* _What is expected_
Please output the entries below without altering a single character.

_ _ _ _ _ _ _

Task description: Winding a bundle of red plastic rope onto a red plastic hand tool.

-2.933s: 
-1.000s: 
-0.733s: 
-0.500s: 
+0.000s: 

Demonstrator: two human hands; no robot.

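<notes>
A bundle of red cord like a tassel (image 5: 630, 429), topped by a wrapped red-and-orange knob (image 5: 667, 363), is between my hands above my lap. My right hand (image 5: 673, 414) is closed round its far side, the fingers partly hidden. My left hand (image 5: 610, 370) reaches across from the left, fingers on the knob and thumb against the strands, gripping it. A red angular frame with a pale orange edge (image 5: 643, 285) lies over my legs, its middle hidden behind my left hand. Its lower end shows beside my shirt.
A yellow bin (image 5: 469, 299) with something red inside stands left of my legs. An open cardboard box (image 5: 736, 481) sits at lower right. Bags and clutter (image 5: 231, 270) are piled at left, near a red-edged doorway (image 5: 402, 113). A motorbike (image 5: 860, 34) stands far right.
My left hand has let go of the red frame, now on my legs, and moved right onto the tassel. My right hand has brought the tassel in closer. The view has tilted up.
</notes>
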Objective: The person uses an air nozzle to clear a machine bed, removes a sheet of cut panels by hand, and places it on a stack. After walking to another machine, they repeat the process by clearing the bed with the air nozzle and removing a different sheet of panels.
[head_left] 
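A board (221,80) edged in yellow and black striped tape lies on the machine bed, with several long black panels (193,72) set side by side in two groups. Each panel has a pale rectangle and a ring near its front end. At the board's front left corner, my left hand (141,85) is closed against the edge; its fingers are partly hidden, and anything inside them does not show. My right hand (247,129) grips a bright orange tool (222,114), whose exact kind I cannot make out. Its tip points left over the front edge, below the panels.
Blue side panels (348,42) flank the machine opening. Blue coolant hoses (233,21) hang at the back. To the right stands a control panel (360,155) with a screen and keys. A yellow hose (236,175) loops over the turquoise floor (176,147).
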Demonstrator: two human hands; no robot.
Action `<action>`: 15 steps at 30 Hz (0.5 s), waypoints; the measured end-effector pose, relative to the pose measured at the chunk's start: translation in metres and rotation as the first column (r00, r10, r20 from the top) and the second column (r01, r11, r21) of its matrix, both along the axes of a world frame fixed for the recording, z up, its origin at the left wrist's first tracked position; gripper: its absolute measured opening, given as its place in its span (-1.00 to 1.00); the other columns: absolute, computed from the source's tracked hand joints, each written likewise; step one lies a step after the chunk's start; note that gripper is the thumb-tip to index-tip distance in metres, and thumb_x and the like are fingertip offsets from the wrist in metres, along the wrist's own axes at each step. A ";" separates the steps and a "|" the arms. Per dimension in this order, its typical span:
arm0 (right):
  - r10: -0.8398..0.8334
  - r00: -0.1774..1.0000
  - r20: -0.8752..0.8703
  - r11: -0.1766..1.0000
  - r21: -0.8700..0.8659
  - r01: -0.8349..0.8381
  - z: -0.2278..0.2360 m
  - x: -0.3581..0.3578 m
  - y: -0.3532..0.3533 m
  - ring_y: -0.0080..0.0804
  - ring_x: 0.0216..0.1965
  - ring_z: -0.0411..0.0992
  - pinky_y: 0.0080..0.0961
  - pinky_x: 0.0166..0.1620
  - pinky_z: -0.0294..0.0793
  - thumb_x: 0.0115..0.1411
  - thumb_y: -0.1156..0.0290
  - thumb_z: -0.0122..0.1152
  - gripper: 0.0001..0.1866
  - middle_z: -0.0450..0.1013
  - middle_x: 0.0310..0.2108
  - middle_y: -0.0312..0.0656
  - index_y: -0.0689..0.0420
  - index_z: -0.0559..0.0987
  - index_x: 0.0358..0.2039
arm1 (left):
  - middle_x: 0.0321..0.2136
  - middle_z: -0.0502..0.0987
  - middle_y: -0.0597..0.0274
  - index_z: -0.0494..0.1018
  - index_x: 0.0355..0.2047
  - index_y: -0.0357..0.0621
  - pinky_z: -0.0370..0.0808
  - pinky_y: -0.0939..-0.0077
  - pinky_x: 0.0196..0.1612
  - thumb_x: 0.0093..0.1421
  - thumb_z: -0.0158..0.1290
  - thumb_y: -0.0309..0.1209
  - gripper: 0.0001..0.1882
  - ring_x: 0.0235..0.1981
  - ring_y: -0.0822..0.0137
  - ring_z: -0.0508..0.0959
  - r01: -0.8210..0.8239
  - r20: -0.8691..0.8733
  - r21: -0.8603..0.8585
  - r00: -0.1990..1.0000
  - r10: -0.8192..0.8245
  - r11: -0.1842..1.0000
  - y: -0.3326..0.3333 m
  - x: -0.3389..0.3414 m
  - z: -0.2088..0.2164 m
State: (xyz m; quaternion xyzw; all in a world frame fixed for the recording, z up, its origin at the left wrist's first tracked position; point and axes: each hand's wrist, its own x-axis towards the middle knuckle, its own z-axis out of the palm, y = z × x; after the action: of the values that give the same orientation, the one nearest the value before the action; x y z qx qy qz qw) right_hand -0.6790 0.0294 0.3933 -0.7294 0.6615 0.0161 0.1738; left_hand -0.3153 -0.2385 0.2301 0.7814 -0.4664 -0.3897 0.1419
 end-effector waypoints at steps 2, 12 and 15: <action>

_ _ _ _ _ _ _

* _Answer space_
Task description: Winding a bundle of red plastic rope onto a red plastic hand tool.

-2.933s: 
-1.000s: 
-0.733s: 
-0.500s: 
+0.000s: 

Demonstrator: two human hands; no robot.

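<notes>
A bundle of red cord like a tassel (image 5: 630, 429), topped by a wrapped red-and-orange knob (image 5: 667, 363), is between my hands above my lap. My right hand (image 5: 673, 414) is closed round its far side, the fingers partly hidden. My left hand (image 5: 610, 370) reaches across from the left, fingers on the knob and thumb against the strands, gripping it. A red angular frame with a pale orange edge (image 5: 643, 285) lies over my legs, its middle hidden behind my left hand. Its lower end shows beside my shirt.
A yellow bin (image 5: 469, 299) with something red inside stands left of my legs. An open cardboard box (image 5: 736, 481) sits at lower right. Bags and clutter (image 5: 231, 270) are piled at left, near a red-edged doorway (image 5: 402, 113). A motorbike (image 5: 860, 34) stands far right.
My left hand has let go of the red frame, now on my legs, and moved right onto the tassel. My right hand has brought the tassel in closer. The view has tilted up.
</notes>
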Objective: The person uses an air nozzle to clear a machine bed, removes a sheet of cut panels by hand, and places it on a stack. After walking to another machine, they repeat the process by clearing the bed with the air nozzle and removing a different sheet of panels.
[head_left] 
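A board (221,80) edged in yellow and black striped tape lies on the machine bed, with several long black panels (193,72) set side by side in two groups. Each panel has a pale rectangle and a ring near its front end. At the board's front left corner, my left hand (141,85) is closed against the edge; its fingers are partly hidden, and anything inside them does not show. My right hand (247,129) grips a bright orange tool (222,114), whose exact kind I cannot make out. Its tip points left over the front edge, below the panels.
Blue side panels (348,42) flank the machine opening. Blue coolant hoses (233,21) hang at the back. To the right stands a control panel (360,155) with a screen and keys. A yellow hose (236,175) loops over the turquoise floor (176,147).
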Demonstrator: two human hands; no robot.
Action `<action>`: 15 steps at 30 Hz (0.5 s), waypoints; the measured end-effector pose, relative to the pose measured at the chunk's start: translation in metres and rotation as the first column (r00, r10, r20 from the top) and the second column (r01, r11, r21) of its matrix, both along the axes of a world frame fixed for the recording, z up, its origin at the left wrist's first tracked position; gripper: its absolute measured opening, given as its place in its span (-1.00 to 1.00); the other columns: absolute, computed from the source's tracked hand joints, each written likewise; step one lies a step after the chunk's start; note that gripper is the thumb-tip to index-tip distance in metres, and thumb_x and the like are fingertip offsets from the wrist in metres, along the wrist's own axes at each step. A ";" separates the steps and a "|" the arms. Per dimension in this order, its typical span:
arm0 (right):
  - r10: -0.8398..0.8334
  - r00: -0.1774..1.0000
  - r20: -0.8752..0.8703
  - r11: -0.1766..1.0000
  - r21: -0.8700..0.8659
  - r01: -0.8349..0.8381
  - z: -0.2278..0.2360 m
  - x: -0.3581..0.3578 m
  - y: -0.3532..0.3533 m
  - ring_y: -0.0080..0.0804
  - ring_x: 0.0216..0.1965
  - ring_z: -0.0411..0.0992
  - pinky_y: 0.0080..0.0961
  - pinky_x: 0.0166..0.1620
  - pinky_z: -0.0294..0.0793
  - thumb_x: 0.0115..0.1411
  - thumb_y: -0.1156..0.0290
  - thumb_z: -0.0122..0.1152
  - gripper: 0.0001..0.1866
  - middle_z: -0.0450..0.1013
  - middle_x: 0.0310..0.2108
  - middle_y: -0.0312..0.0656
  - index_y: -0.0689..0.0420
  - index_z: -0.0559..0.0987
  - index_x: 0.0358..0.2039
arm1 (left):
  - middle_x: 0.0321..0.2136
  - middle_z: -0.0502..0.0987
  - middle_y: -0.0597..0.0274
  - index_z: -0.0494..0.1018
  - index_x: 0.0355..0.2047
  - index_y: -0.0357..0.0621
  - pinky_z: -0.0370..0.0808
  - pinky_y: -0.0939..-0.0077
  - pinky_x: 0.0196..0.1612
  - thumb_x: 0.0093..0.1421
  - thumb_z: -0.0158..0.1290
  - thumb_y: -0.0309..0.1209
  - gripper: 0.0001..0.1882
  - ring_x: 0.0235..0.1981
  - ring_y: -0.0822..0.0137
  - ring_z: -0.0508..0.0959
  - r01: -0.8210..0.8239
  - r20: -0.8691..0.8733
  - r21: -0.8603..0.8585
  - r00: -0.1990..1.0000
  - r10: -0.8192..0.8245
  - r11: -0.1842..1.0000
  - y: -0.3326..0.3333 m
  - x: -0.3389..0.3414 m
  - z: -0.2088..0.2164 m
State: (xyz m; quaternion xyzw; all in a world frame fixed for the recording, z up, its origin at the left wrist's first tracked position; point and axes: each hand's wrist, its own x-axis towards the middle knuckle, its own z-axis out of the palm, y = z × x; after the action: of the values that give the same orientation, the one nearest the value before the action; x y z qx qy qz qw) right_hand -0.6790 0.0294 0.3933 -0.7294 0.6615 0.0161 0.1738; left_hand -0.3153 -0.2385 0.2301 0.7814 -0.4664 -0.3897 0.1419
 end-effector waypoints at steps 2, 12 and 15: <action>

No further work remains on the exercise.